Indeciso, que era, para sus hermanos (y, sobre todo, para él mismo) el más inteligente de los cuatro, perdía mucho tiempo dedicado a meditar sobre la relación entre la disminución del número de musarañas respecto al incremento del de caracoles, y los fines de semana, incluso, se ponía morado de pensar acerca de la manera adecuada de trasladar al resto de los mapaches, no dotados de la capacidad intelectual que ellos atesoraban, las conclusiones que, en su entendimiento, ellos estaban adquiriendo.
-¿Os dáis cuenta -decía a sus hermanos- que nuestra posibilidad de pensar y expresar ideas no nos hace más felices ni, en general, salvo el caso de Acaparador, más ágiles para encontrar alimento? En mi caso, ser tan inteligente, más bien diría que, al contrario, me genera aún más incertidumbre.
-Chorradas -le cortaba Acaparador, quien, al menor descuido, les arrebataba a Indeciso y Desprendido lo que llevaban entre garras-. Lo que sucede es que la única manera de ser felices es teniendo más. Cuanto más se posee, más se disfruta, y para ello hay que estar continuamente alerta, consiguiendo que los demás, tanto los capaces como los más cortos de sesera, trabajen para nosotros y, si fuera preciso, arrebatándoles lo que nos apetezca, porque, al fin y al cabo, solo nosotros, como seres de mayor inteligencia, podemos decidir lo que conviene y lo que no.

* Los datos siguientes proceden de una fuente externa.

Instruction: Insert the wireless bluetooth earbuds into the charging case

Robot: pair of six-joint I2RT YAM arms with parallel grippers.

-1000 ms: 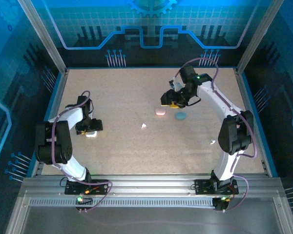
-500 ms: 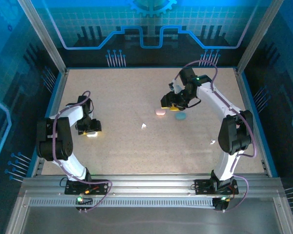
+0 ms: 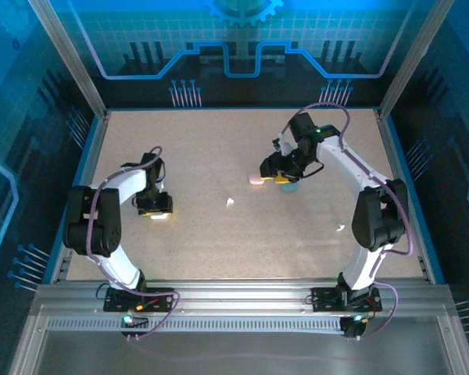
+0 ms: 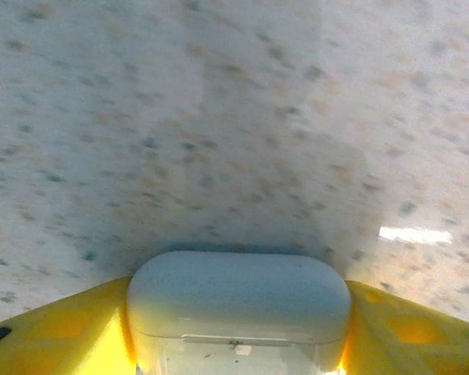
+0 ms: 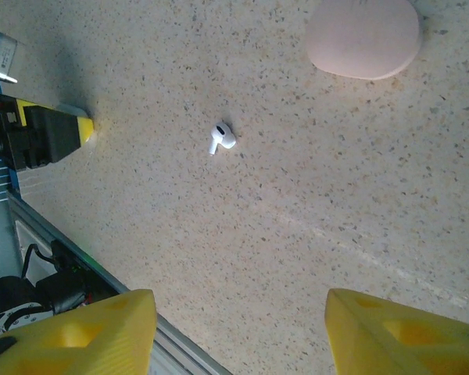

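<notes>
Your left claw [image 4: 238, 316] is gripping the white case [image 4: 238, 293] at the bench's [image 3: 203, 156] left side. Your right claw [image 5: 236, 312] is hanging wide open over a white earbud [image 5: 222, 137] lying near the pink case [image 5: 363, 35].

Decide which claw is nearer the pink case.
Right. The right claw hovers beside the pink case; the left claw grips a white case far across the table.
</notes>
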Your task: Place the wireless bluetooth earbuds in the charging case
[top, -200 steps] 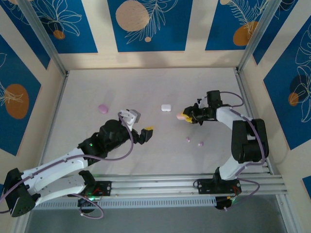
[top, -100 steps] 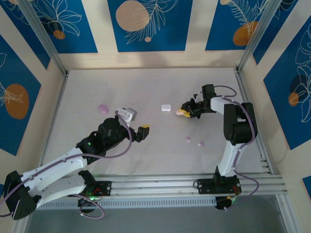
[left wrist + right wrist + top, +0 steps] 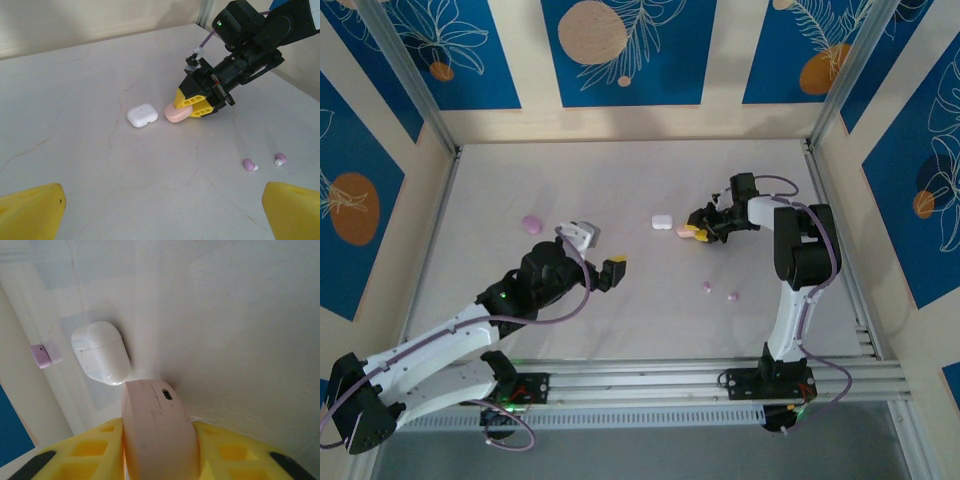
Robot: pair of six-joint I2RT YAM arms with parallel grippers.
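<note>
My right gripper (image 3: 694,232) is shut on a pale pink charging case (image 3: 157,430), its yellow fingers (image 3: 80,455) pressed on both sides. The case's closed end, with a small port, points down close to the table. In the left wrist view the pink case (image 3: 177,113) sticks out of the right gripper (image 3: 195,102) just right of a white case (image 3: 142,115). Two lilac earbuds (image 3: 248,165) (image 3: 280,159) lie loose on the table nearer the right arm's base. My left gripper (image 3: 162,210) stands wide open and holds nothing, well short of the cases.
A lilac case (image 3: 531,223) lies at the left of the table. The white case (image 3: 661,222) sits mid-table, and the two earbuds (image 3: 707,287) (image 3: 734,296) lie below it to the right. Aluminium posts and patterned walls ring the table.
The right arm has swung left and back, bringing the pink case closer to the white case. The left arm pulled back slightly.
</note>
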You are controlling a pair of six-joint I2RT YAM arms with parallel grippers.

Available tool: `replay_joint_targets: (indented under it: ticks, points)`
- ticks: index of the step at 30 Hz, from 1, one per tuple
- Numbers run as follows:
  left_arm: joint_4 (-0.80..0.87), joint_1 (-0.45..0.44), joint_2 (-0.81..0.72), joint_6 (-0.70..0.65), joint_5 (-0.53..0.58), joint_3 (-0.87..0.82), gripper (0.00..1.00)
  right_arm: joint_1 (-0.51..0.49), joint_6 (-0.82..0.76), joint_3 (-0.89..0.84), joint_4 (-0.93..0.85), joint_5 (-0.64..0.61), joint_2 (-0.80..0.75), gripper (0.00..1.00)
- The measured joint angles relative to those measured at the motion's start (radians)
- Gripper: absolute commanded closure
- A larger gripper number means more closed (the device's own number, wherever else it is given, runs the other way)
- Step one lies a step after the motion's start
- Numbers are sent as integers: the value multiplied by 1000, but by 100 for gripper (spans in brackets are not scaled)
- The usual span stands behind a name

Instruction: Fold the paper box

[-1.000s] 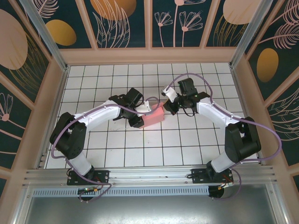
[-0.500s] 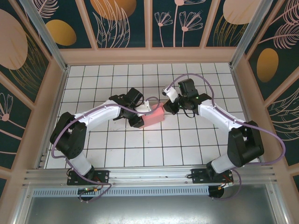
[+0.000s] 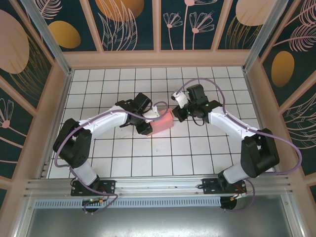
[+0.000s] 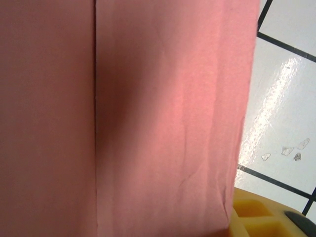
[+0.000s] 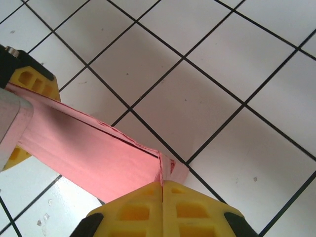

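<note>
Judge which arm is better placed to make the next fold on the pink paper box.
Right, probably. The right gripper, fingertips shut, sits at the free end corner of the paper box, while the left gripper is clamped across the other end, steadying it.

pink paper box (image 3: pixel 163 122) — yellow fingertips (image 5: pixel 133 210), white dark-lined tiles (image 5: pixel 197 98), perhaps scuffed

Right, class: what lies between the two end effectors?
The paper box, seen in the top view: the left end effector grips its left side, and the right end effector is shut on its right corner.
</note>
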State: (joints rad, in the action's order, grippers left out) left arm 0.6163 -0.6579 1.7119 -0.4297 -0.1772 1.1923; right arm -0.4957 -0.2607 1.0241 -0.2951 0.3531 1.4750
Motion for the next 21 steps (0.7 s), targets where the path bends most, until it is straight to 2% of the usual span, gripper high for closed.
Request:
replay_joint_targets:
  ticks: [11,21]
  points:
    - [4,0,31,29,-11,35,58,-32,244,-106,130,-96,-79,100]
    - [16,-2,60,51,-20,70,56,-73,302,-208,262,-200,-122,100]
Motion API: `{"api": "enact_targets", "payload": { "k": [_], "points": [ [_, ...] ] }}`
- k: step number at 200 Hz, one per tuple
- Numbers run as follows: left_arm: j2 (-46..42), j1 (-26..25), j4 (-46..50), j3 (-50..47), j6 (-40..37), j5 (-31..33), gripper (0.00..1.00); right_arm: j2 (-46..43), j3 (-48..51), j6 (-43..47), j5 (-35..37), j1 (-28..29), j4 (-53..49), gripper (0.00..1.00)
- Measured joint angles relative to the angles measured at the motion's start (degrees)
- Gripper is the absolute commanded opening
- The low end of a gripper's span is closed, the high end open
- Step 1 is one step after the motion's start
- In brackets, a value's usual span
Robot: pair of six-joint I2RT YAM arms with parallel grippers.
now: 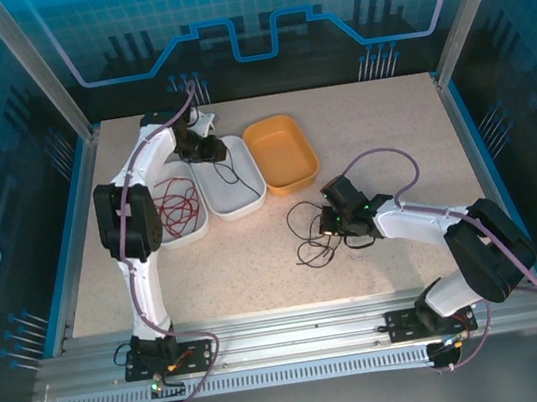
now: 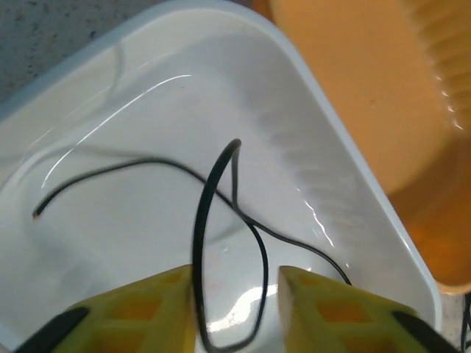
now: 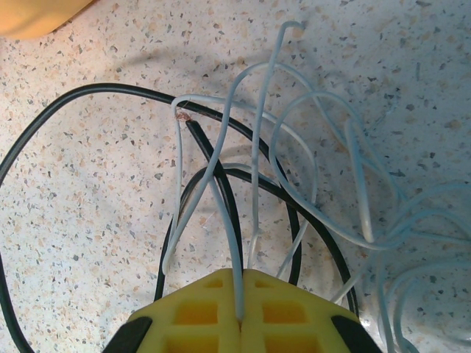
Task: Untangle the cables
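The right gripper (image 3: 241,278) is clamped on a thin whitish cable (image 3: 227,235) that runs straight out from its fingertips into the knot of black and whitish cables (image 1: 312,233) on the tabletop, right of centre. The left gripper (image 2: 235,283), jaws parted, hangs far left over a thin black cable (image 2: 210,191) in the white oval plastic tray (image 2: 353,184), well apart.

Table (image 1: 208,271) holds white trays (image 1: 248,196), orange tray (image 1: 282,153), tangled cables (image 1: 312,233).
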State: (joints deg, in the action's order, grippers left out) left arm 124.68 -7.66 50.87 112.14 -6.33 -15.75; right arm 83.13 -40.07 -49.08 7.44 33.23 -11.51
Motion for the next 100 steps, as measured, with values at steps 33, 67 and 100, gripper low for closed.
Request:
{"api": "enact_targets", "payload": {
  "k": [33,67,100],
  "points": [
    [0.85,0.00,0.61,1.36,0.72,4.22,0.52,0.00,0.00,0.02,0.00,0.09,-0.02,0.00],
    [0.63,0.00,-0.33,0.81,2.49,7.39,0.57,-0.15,-0.02,0.00,0.02,0.11,-0.04,0.00],
    [0.07,0.00,-1.62,-0.87,4.11,8.02,0.58,-0.63,-0.02,0.00,0.04,0.11,-0.02,0.00]
  ]
}}
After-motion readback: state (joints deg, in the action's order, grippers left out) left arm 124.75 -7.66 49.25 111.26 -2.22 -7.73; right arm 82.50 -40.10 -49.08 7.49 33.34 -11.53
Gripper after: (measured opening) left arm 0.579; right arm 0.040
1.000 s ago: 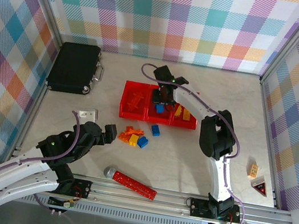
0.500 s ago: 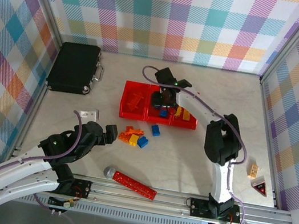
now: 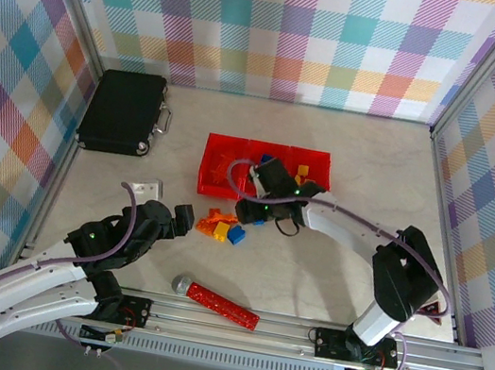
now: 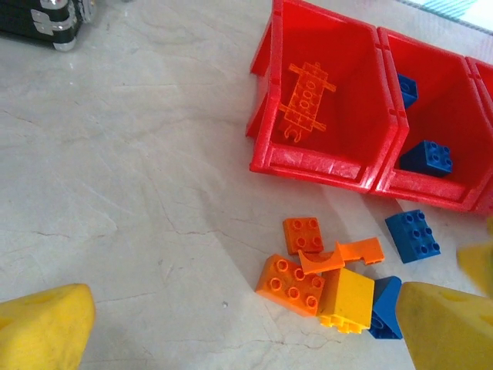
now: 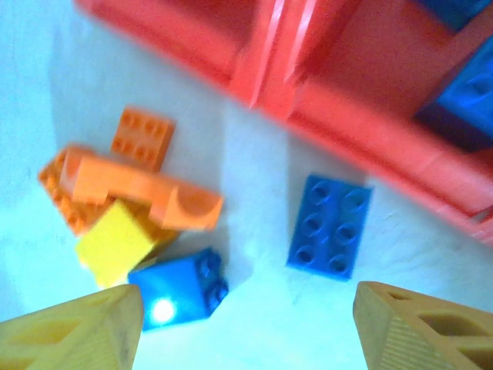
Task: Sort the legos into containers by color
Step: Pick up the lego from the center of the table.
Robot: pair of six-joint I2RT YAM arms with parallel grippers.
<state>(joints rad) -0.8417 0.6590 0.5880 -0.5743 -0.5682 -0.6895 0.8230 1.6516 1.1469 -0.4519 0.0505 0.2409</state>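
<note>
Right wrist view: my right gripper (image 5: 246, 327) is spread wide with nothing between the fingers (image 5: 69, 331), low over the loose legos (image 4: 293, 285) just in front of the containers (image 5: 362, 135). The blue six-stud brick (image 5: 330, 225) lies flat, studs up, ahead of the gap and right of its centre, apart from the pile. Its long axis points roughly toward the bins, so the jaws would close across its short side; I'd judge that the easy pick. The small blue brick (image 5: 179, 287) sits just ahead of my left-hand finger, touching the yellow brick (image 5: 115, 240), with the orange pieces (image 5: 135, 189) beyond. The middle bin (image 4: 424, 193) already holds blue, so it is a short carry forward. From the top camera, my left gripper (image 3: 182, 217) is also fully spread and empty, just beside the pile's near-left edge, but the right is nearer the six-stud brick. No readable writing: studs too blurred, black case (image 3: 123, 110) shows none.
</note>
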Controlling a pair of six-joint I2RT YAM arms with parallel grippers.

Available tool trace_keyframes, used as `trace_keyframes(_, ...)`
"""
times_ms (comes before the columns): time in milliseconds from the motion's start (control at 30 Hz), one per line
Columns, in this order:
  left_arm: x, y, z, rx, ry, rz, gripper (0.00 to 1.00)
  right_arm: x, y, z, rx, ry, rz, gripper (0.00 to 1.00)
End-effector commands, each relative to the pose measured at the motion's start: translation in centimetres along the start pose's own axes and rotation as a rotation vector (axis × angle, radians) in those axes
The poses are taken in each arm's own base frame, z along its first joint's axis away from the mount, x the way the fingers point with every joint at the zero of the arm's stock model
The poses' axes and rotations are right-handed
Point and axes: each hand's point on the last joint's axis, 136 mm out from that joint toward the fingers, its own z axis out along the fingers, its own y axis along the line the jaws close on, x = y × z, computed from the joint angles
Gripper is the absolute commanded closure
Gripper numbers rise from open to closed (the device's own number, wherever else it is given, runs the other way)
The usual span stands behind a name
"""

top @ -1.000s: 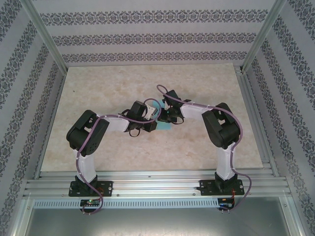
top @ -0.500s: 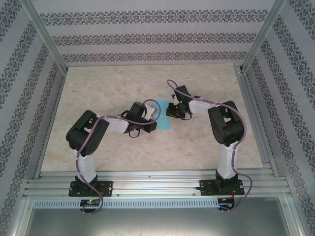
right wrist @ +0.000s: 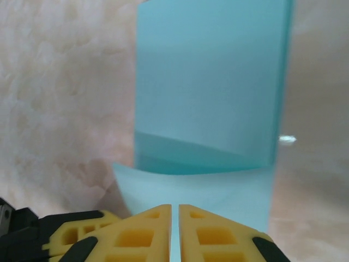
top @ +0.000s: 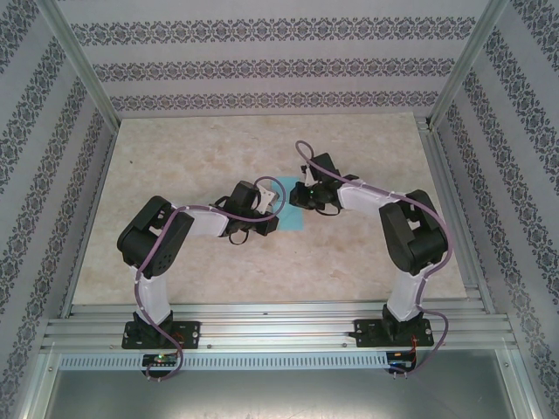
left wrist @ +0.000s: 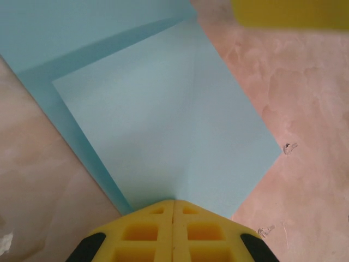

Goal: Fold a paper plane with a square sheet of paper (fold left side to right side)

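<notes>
Arms of the twin rig bend toward each other above the middle of the marbled table (top: pixel 175 166). There we find the square sheet of paper (top: pixel 294 218), turquoise, lying between the two wrists and partly hidden beneath them.

From the left wrist we look along the left gripper (left wrist: pixel 173 210), its yellow fingers clenched flush with no gap between them. Their tips touch the near corner of the sheet, which here lies doubled. An upper layer rests on a wider lower one, whose margin shows as a darker blue band along the left and far sides. A faint crease runs from the fingertips across the upper layer. We cannot tell whether the fingers pinch that corner or merely press on it. A blurred yellow block (left wrist: pixel 289 13) sits at the top right of this view.

From the right wrist we see the right gripper (right wrist: pixel 175 210) closed to a hairline slit with pale blue inside it. It is grasping an edge of the sheet, which curls up to meet the fingers. Beyond that raised edge the paper stretches away as a tall blue panel, with beige table on either side.

Patterned walls (top: pixel 262 70) enclose the table, and aluminium rails (top: pixel 279 330) at its near edge carry both arm bases.
</notes>
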Motion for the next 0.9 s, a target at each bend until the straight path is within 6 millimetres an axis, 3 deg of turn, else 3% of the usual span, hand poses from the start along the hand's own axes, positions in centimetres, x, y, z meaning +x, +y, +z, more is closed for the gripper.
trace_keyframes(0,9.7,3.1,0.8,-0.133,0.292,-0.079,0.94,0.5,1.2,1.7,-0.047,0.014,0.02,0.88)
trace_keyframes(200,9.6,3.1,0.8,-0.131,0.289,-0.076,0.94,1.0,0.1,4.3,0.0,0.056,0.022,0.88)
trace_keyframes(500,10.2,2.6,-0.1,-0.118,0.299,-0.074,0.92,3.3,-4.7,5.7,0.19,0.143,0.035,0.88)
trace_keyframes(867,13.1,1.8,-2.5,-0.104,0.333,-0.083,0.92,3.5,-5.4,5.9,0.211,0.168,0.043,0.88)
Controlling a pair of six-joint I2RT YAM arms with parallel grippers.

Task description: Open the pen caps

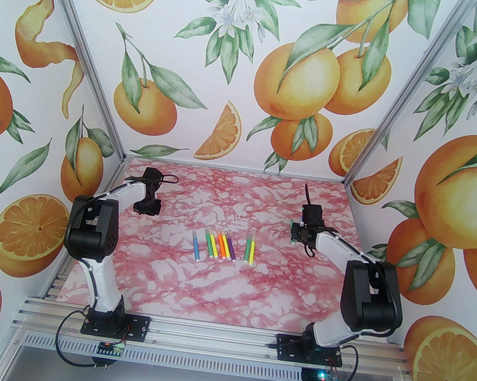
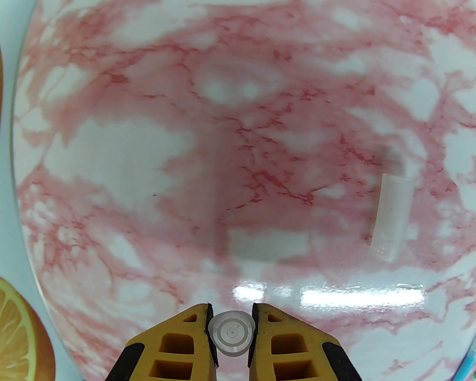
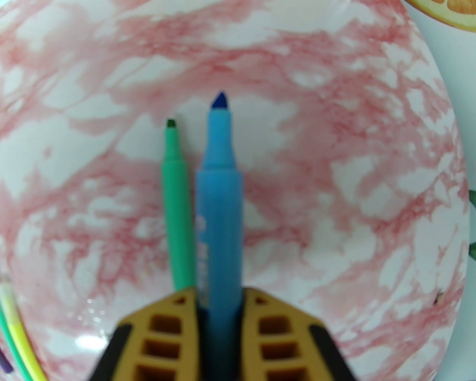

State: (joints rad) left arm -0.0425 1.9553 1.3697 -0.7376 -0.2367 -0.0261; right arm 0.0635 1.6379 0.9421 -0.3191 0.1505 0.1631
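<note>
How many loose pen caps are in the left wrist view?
2. One cap held end-on in the left gripper; another cap lying on the table to the right. More may lie outside the frame.

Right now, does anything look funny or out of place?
Yes. One clear cap lies loose by itself on the table. A green pen lies bare-tipped next to the blue pen in the right gripper; its tip could dry out or mark the table.
</note>
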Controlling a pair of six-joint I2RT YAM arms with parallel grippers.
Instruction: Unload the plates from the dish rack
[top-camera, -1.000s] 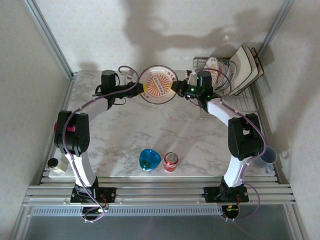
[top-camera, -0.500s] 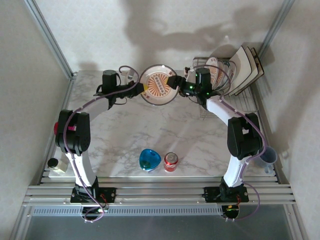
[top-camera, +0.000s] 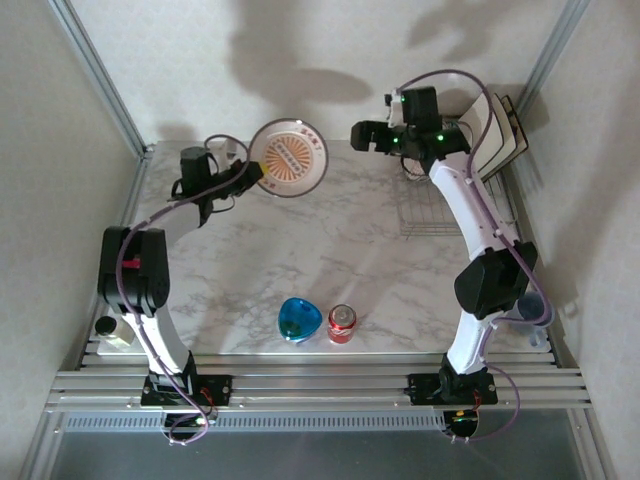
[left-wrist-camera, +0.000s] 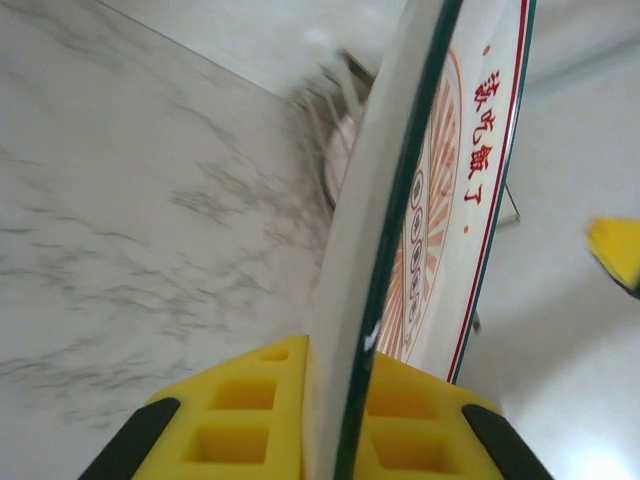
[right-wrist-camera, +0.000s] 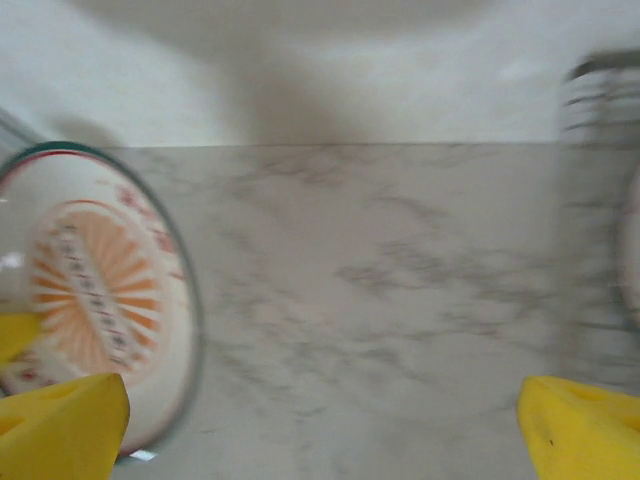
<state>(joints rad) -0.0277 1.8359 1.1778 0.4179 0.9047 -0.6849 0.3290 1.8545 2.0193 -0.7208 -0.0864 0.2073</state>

-P…pero -expresaba Desprendido- tú no te contentas con tener lo necesario, quieres siempre más y te guardas para ti mucho más de lo que puedes comer, con lo que se te acaba pudriendo y no sirve para nadie. A mí me parece que si todos compartiéramos lo que podemos obtener de la naturaleza, cazando juntos y todo eso, con los demás mapaches, podríamos tener para todos más que suficiente. Al fin y al cabo, no seremos más de quinientos o seiscientos en este territorio. Es cuestión de organizarse, poner en unión lo que se consiga, y tratar de mejorar lo que hay.
-Pensad lo que queráis -comentaba Indolente, atusándose los bigotes con un resto de brillantina que había descubierto en un bote tirado junto al río-. Mi opinión es que no se puede hacer nada. Las cosas son como son, y lo único que podemos hacer es vivir la vida, disfrutar lo más posible y…el que venga detrás, que arree. Al fin y al cabo, por malas que están viniendo, nuestra posición sigue siendo privilegiada, comparada con la de los demás mapaches…
Estaban en éstas, cuando empezó a llover copiosamente, las aguas del río junto al que estaban (en aquel momento, por cierto, el Alberche) crecieron de pronto desmesuradamente, llevándolos consigo y, aunque cada uno consiguió, después de luchar denodadamente contra la corriente, llegar a la orilla, nunca más volvieron a encontrarse.
Se desconoce dónde se encuentra actualmente cada uno y, a decir verdad, en tanto que ser humano, me importa poco.